If we build it, they will come.

  • SPEEDING UP THE BUS:  Prioritization

If we’re going to improve urban transportation, making bus trips faster and more comfortable is a top priority.

We need quieter and cleaner engines and interiors.  We need to know how long it will take for the next bus to arrive, and where it will go.  Once we’re on board, we need better information about what stop we’re approaching.  We need safer bus stops with more protective shelters.

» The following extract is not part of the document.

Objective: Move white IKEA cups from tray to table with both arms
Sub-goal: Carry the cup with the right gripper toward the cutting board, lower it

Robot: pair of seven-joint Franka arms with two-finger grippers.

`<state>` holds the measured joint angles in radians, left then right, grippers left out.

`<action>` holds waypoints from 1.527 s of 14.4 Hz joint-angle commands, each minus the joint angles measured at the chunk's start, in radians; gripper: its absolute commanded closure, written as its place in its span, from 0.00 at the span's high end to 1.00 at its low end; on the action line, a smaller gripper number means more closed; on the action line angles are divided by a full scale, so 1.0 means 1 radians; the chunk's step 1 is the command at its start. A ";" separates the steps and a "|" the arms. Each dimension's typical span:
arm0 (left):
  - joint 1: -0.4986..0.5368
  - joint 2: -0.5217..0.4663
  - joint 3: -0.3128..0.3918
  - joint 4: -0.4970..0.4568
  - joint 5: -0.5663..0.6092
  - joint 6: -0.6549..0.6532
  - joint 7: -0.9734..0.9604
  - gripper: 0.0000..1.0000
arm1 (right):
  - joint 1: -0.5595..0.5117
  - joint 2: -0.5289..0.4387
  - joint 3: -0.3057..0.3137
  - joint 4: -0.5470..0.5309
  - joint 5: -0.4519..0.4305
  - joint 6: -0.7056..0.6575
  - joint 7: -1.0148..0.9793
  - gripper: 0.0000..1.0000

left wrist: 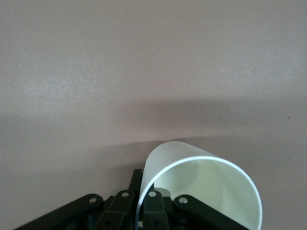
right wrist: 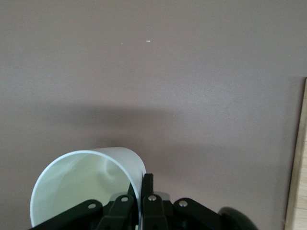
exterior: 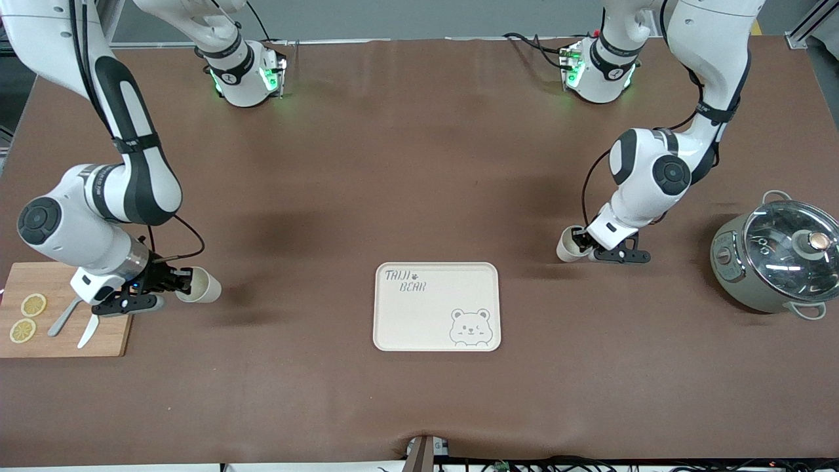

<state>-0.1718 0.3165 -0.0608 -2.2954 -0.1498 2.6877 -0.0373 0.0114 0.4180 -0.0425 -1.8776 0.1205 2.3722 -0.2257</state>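
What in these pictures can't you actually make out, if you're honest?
- Front view: whether the cup in the right gripper and the cup in the left gripper touch the table; shadows hide this.
- Left wrist view: the cup's rim is cut off by the edge.
- Front view: inside the pot, the glass lid glares.
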 commanded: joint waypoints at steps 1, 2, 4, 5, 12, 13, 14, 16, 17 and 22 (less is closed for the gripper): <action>0.003 -0.007 -0.007 -0.007 -0.013 0.012 0.025 0.00 | -0.021 0.028 0.015 -0.005 -0.007 0.045 -0.004 0.00; 0.003 -0.004 -0.005 -0.006 -0.010 0.014 0.025 0.00 | -0.022 0.044 0.015 -0.005 -0.007 0.067 -0.004 0.00; 0.003 0.003 -0.007 -0.007 -0.010 0.036 0.025 0.00 | -0.022 0.064 0.016 -0.020 -0.007 0.119 -0.004 0.00; 0.003 0.009 -0.007 -0.009 -0.010 0.047 0.025 0.00 | -0.022 0.070 0.016 -0.026 -0.007 0.140 -0.004 0.00; 0.003 0.030 -0.011 -0.012 -0.008 0.086 0.048 0.00 | -0.022 0.127 0.016 -0.069 -0.007 0.286 -0.004 0.00; 0.002 0.035 -0.011 -0.013 -0.010 0.092 0.048 0.00 | -0.021 0.127 0.016 -0.069 -0.007 0.283 -0.003 0.00; 0.001 0.035 -0.011 -0.013 -0.010 0.092 0.050 0.00 | -0.024 0.122 0.016 -0.064 -0.007 0.271 -0.003 0.00; 0.002 0.036 -0.011 -0.012 -0.008 0.092 0.054 0.99 | -0.025 0.087 0.018 -0.045 -0.007 0.212 -0.017 1.00; 0.001 0.038 -0.011 -0.012 -0.010 0.090 0.059 1.00 | -0.033 0.059 0.018 -0.002 -0.007 0.120 -0.035 1.00; 0.001 0.016 -0.013 -0.013 -0.010 0.075 0.042 1.00 | -0.034 0.036 0.007 0.446 -0.024 -0.535 -0.018 1.00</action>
<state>-0.1722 0.3549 -0.0673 -2.3011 -0.1497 2.7572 -0.0013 -0.0021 0.4520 -0.0452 -1.6073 0.1163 2.0552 -0.2435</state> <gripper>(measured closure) 0.339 0.322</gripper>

We also need to bus to go faster.  One strategy is to reduce the number of stops.  Over the years, in response to user needs, stops have been added to many lines in front of elderly residences, hospitals or social service centers, shopping areas, and other high-demand destinations.  But having stops too close together significantly increases the total time needed for the route; there is a trade off between convenience and efficiency.

Another strategy is to move towards a Bus Rapid Transit (BRT) system in which buses have exclusive lanes, passengers prepay before boarding from raise platforms, and intersection controls are designed to let buses go through, and other rail-like features.  While I’m a big fan of BRT, it will take some effort to get beyond the miserable mockery of the concept provided by the Silver Line – so the politics of getting approval for a real BRT system will be difficult.

But what about that last idea – controlling intersections, meaning traffic lights, so that buses have absolute priority?  It would make a huge difference if some wireless system was set up to keep traffic lights green until a bus could get through.  Professor Peter Furth, at Northeastern University, tells me that there is a very complicated science about how to structure this prioritization – and LivableStreets Alliance is arranging for him to talk about this at a future StreetTalk.

But doesn’t the basic idea make sense?  Even car drivers might support this since the more people who take the bus, the less congestion they face.  What do you think?